Dagstuhl-Seminar 24391: Statistical and Probabilistic Methods in Algorithmic Data Analysis

Dagstuhl-Seminar 24391

Statistical and Probabilistic Methods in Algorithmic Data Analysis

( 22. Sep – 27. Sep, 2024 )

(zum Vergrößern in der Bildmitte klicken)

Permalink

Bitte benutzen Sie folgende Kurz-Url zum Verlinken dieser Seite: https://www.dagstuhl.de/24391

Organisatoren

Aristides Gionis (KTH Royal Institute of Technology - Stockholm, SE)
Matteo Riondato (Amherst College, US)
Eli Upfal (Brown University - Providence, US)

Kontakt

Andreas Dolzmann (für wissenschaftliche Fragen)
Jutka Gasiorowski (für administrative Fragen)

Gemeinsame Dokumente

Dagstuhl Materials Page (Use personal credentials as created in DOOR to log in)

Programm

Programm

Motivation

Show Motivation

Modern algorithms for data analysis require the use of advanced probabilistic methods to achieve desirable scalability and accuracy guarantees.

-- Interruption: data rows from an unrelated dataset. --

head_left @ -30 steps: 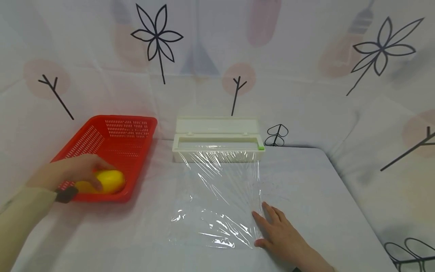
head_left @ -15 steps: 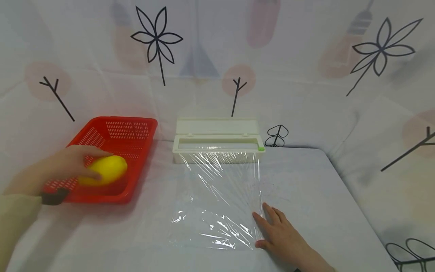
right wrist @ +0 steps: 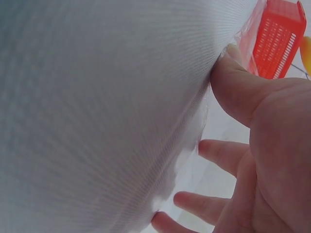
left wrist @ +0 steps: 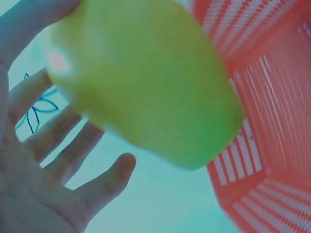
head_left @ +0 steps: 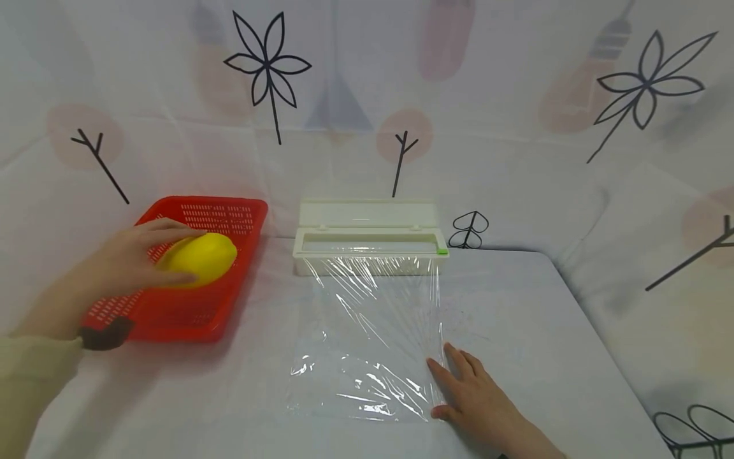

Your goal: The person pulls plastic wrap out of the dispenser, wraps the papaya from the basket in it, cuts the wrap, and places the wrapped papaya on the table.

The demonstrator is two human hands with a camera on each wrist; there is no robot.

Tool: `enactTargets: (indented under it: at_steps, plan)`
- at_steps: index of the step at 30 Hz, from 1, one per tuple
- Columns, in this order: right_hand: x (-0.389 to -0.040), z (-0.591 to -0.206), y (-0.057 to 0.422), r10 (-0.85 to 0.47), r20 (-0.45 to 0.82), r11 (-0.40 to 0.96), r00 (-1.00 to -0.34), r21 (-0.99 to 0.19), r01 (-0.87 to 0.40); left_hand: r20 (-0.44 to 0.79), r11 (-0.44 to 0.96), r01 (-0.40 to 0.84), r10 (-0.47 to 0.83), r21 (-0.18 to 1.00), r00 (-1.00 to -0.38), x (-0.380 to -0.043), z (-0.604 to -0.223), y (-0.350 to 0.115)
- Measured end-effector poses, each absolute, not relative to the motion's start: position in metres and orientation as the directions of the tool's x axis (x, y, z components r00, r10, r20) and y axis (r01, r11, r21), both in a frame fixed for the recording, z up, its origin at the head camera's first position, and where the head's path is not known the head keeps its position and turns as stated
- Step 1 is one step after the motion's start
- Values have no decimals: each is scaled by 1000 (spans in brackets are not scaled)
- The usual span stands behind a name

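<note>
My left hand [head_left: 129,261] grips a smooth yellow oval fruit [head_left: 203,258] between thumb and fingers, above the red basket [head_left: 226,312]. Close up in the left wrist view, the fruit [left wrist: 146,82] covers part of the basket; its exact kind is unclear. A sheet of clear plastic wrap [head_left: 367,338] lies on the table, drawn forward from a white wrap dispenser [head_left: 369,264] whose lid stands up. With fingers spread, my right hand [head_left: 482,401] rests its fingertips on the wrap's right edge. Those fingertips also meet the surface in the right wrist view.
The red basket has slatted sides and stands left of the wrap. A green piece [head_left: 442,251] sits at the dispenser's right end. Behind the white table [head_left: 533,319] hangs a patterned cloth [head_left: 344,159], close to the dispenser's back.
The left hand has lifted the yellow fruit from low in the basket, up and slightly to the right. The right hand and the wrap stay where they were.
</note>
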State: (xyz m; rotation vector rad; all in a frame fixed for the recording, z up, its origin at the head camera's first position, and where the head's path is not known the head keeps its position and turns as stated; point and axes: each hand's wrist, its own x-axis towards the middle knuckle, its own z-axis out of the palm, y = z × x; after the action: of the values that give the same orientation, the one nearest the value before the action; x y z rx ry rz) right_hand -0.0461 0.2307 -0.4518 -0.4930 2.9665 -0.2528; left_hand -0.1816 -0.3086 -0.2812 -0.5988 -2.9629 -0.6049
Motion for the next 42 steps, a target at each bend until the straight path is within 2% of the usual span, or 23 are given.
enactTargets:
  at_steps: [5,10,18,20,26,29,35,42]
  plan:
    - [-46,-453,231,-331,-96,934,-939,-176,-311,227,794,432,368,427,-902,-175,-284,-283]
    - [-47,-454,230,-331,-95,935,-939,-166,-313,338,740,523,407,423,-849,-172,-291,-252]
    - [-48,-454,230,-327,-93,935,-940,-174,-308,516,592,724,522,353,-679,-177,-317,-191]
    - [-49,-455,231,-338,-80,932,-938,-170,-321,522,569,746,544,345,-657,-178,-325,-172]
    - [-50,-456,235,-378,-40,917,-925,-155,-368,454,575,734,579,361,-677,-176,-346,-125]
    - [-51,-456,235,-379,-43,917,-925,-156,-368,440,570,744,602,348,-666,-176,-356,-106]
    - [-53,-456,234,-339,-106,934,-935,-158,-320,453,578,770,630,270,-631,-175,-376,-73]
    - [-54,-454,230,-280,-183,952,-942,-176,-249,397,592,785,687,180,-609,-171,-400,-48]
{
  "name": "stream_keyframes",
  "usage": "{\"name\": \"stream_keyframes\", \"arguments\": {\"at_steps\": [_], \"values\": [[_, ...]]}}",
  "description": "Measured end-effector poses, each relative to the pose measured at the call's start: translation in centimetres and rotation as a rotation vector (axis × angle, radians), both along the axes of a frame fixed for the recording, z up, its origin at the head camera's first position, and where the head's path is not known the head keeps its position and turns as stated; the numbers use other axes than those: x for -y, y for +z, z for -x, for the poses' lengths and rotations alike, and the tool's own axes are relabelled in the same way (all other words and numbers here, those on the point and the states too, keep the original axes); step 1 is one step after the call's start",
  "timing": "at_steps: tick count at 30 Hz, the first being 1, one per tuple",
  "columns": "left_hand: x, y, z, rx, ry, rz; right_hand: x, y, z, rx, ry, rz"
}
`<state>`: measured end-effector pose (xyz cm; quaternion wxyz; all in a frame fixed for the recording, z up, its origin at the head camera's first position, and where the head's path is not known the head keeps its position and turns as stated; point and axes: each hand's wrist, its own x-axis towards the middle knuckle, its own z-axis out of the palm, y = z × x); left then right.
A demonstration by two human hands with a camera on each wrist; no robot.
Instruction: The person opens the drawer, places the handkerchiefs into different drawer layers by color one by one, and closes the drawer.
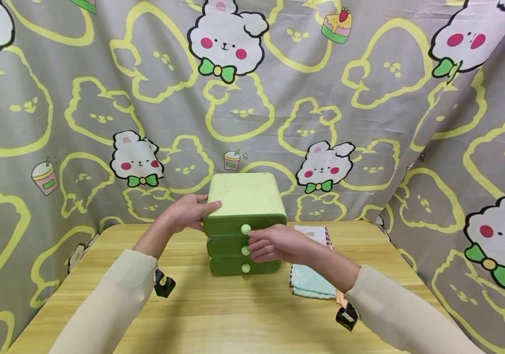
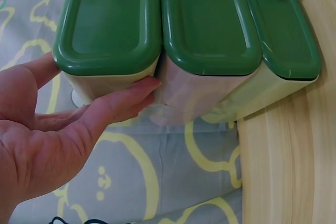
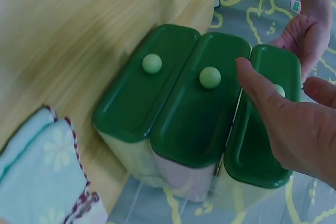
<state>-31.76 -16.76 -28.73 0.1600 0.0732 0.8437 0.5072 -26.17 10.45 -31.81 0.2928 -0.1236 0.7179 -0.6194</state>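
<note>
A small three-drawer box [image 1: 243,194], pale yellow-green on top with dark green fronts, stands on the table. Each front has a round pale knob; all drawers sit closed. My left hand [image 1: 190,212] rests against its upper left corner, thumb on top and extended fingers along the side. In the left wrist view, those fingers [image 2: 123,100] lie beside the top drawer's wall. My right hand [image 1: 279,243] is at the top knob [image 1: 245,229], fingers spread. In the right wrist view, this knob [image 3: 280,91] shows between thumb and fingers, partly hidden; a gap separates it from the thumb.
Folded cloths lie right of the box, partly behind my right forearm: a light blue one [image 1: 312,282] and a white one with a checked edge [image 1: 314,233]. A patterned curtain [image 1: 243,118] hangs behind and beside the wooden table [image 1: 217,314].
</note>
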Motion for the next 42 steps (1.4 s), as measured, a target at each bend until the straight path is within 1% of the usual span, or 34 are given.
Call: {"name": "stream_keyframes", "arguments": {"at_steps": [7, 15, 21, 26, 33, 37, 42], "values": [[-0.1, -0.1, 0.1, -0.004, 0.02, 0.001, 1.3, -0.6, 0.6, 0.065, -0.069, 0.064], [-0.2, 0.0, 0.1, 0.002, 0.02, 0.002, 2.3, -0.9, 1.2, 0.133, -0.163, 0.159], [-0.2, -0.1, 0.2, 0.001, 0.01, 0.008, 2.7, -0.9, 1.6, 0.132, -0.208, 0.207], [-0.1, 0.0, 0.1, -0.002, 0.014, 0.006, 2.9, -1.1, 1.8, 0.117, -0.226, 0.202], [-0.1, 0.1, 0.1, -0.01, 0.019, 0.026, 3.0, -1.1, 1.7, 0.073, -0.259, 0.155], [0.0, 0.1, 0.1, -0.012, 0.028, 0.039, 3.0, -1.1, 1.7, 0.046, -0.262, 0.128], [0.1, 0.1, 0.1, -0.01, 0.029, 0.039, 2.9, -1.1, 1.4, 0.045, -0.267, 0.124]]}}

At the same time, modern data-analysis tasks require the use of advanced statistics to handle challenges such as testing for multiple hypotheses or identifying dependencies among data points, such as in time series or graphs. Probabilistic methods are also at the core theoretical computer-science areas, such as sublinear algorithms and average-case analysis. To obtain efficient data-analysis algorithms, probabilistic methods require careful balancing of theoretical and practical aspects. This Dagstuhl Seminar brings together researchers interested in statistical and probabilistic methods to design and analyze scalable algorithms for discovering knowledge in large and rich datasets. We plan to cover the following topics, among others.

Approximation Algorithms for Data Analysis: Exploring data quickly is important to guide further analysis. Very large datasets will not fit in the main memory or even the disk of a single machine, making exploratory analysis excessively slow and cumbersome. Approximation algorithms trade off the accuracy of the answer for the speed in which the approximate answer is obtained. Such solutions are acceptable when they offer stringent theoretical guarantees on their quality.

Data Stream and Sketches: In many applications new data arrive at all times: e.g., in online social networks new edges, representing interactions between users, arrive continuously. Data deletions can also be considered. Such dynamic settings are modeled nicely by data streams. The computational challenge is to use limited memory to maintain different statistics (e.g., subgraph counts, patterns, etc.) always up to date as the stream evolves with insertions and deletions. The best solutions for these problems use sketches, such as samples and/or coresets, i.e., a succinct representations of the data seen so far (or of the relevant data, if the computation is to be performed over a sliding window), to be used for computing a good approximation of the quantities of interest. Their development usually requires the analysis of statistical properties by studying the probability distribution of the content of the sketch.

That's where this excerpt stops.